5 min read7Published 31/5/2026
Vasumati, the princess of Champapuri, was orphaned in a war and sold into the household of a Kaushambi merchant named Dhanavah. Renamed Chandana for her gentle nature, she lived as a servant — but with the dignity of one whose inner light could not be hidden. The merchant's jealous wife, fearing his kindness toward Chandana, shaved the girl's head, chained her ankles, and locked her in a cellar with only a clay bowl of dry boiled gram.

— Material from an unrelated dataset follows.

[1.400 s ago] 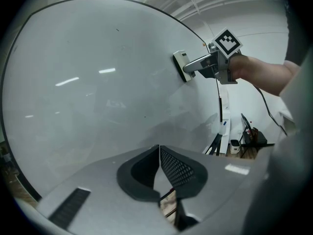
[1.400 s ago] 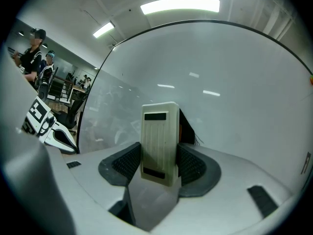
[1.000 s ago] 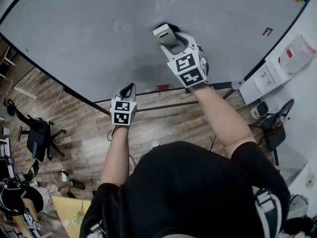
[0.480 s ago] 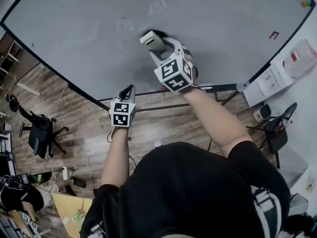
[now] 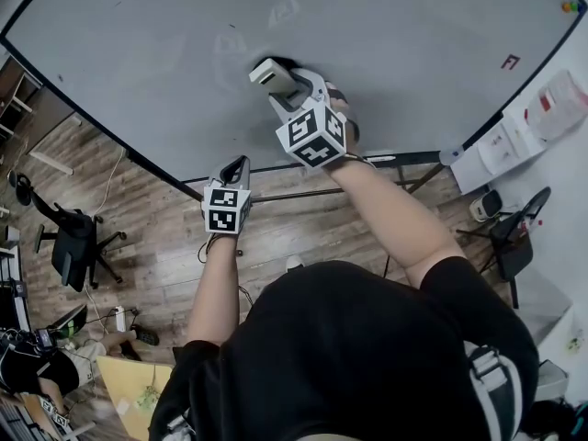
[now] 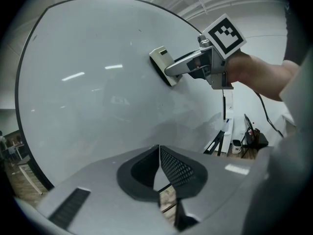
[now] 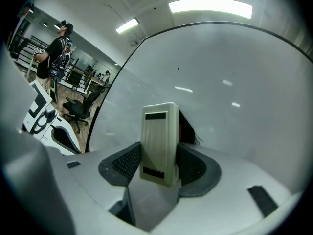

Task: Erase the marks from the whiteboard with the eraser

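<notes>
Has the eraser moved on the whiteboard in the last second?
Yes: the eraser slid left, farther from the small red mark on the whiteboard.

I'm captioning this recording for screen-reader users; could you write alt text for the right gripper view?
The right gripper has its jaws shut on a cream eraser, held upright with its dark felt side facing a large whiteboard that fills most of the view. Past the board's left edge is an office with chairs and a standing person.

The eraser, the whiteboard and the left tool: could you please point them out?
eraser [image 7: 159, 143], right gripper view, its ribbed back.
whiteboard [image 5: 413, 26], head view, bare surface.
left tool [image 6: 159, 148], left gripper view, where its tips meet.
</notes>
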`<state>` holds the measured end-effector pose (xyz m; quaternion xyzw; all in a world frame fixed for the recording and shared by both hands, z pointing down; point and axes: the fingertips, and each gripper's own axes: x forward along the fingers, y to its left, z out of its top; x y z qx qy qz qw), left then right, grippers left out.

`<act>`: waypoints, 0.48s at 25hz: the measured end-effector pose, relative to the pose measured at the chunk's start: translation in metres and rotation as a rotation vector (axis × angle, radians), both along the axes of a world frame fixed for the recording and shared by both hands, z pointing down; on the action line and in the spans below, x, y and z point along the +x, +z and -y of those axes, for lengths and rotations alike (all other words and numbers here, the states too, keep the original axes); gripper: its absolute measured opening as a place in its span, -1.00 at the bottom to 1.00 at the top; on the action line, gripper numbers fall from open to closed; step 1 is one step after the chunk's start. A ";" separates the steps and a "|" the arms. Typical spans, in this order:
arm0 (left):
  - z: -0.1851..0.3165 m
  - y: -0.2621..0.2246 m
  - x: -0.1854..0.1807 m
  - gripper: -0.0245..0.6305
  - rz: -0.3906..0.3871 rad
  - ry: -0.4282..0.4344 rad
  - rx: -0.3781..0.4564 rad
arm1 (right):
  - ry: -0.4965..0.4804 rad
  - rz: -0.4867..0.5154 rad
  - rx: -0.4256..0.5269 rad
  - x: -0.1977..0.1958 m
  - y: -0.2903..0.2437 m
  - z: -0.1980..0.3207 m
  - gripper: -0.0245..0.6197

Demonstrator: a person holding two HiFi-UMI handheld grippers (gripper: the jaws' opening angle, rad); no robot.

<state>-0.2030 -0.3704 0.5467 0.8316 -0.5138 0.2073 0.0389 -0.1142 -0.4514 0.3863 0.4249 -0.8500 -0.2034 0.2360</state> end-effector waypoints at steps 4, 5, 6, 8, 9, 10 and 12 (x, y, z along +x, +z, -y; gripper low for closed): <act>-0.001 -0.002 -0.002 -0.89 -0.003 -0.008 0.005 | 0.003 0.001 -0.002 0.002 0.001 0.001 -0.21; -0.002 -0.003 -0.002 -0.89 -0.001 -0.009 0.007 | 0.002 0.003 -0.003 0.003 0.000 0.001 -0.21; -0.002 -0.004 -0.002 -0.89 0.001 -0.009 0.008 | 0.001 0.006 -0.006 0.003 0.000 0.000 -0.21; -0.004 -0.006 -0.002 -0.89 0.004 -0.009 0.010 | -0.001 0.012 -0.011 0.005 -0.001 0.000 -0.21; -0.004 -0.007 -0.002 -0.89 0.003 -0.009 0.011 | 0.001 0.015 -0.014 0.005 -0.001 0.000 -0.21; -0.005 -0.008 -0.002 -0.89 0.002 -0.009 0.013 | 0.003 0.018 -0.016 0.006 -0.002 0.000 -0.21; -0.006 -0.010 0.000 -0.89 0.001 -0.007 0.016 | 0.011 0.023 -0.019 0.011 -0.002 0.000 -0.21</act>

Three days passed. On the fourth, Bhagwan Mahavir entered Kaushambi for alms. He was observing a most difficult vow: he had silently resolved to take food only from a princess in chains, with shaven head, holding a winnow of boiled gram, weeping with one foot inside the threshold and one outside, after sunset. No layperson knew this resolve. For five and a half months Mahavir had walked without food, finding no offerer who fit every condition.
That afternoon, Chandana stepped to the threshold with her bowl. One ankle was chained inside the room, one foot outside. Her head was shaven. She held the boiled gram. She wept — for hunger, and for the joy of seeing the saint pass by. Every condition matched. Mahavir extended his hands, and Chandana fed him.
In that instant the chains broke open of themselves. The gram in her bowl turned to rice and ghee. She would go on to become the first sadhvi of Mahavir's sangha and the head of an order of thirty-six thousand nuns.